State the number of lines below in which the word "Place" appears. Nothing else belongs in the answer.

EXTRACTED ENTRIES Block Start

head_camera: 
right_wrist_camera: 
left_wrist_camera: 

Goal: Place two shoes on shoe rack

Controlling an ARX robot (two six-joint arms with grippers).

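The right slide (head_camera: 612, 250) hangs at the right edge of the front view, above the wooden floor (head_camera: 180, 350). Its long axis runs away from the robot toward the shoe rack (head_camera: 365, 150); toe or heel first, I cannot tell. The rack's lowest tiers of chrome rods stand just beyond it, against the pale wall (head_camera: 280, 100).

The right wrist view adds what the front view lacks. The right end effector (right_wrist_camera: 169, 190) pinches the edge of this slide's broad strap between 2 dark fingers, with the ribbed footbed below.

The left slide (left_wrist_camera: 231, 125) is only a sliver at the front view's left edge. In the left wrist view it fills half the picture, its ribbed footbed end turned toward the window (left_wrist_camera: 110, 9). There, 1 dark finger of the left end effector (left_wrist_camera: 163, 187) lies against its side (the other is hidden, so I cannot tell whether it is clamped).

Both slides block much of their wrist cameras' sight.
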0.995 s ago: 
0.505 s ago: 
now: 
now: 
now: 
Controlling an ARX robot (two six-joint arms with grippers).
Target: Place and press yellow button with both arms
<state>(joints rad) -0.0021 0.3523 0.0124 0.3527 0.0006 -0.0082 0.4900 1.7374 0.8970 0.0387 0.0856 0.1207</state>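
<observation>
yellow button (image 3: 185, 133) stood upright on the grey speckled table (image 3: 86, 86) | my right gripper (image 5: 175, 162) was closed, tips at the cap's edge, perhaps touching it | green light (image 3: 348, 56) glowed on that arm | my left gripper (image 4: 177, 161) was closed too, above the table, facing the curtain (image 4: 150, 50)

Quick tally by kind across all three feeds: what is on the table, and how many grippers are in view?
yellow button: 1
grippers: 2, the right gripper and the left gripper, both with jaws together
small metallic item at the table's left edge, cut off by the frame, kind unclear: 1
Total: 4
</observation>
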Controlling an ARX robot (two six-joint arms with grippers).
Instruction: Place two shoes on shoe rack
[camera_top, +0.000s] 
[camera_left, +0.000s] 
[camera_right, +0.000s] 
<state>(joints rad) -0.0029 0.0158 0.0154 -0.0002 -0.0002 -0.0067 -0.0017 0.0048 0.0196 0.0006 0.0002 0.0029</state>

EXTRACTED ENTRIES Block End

# [ANSWER TO THIS EXERCISE]
3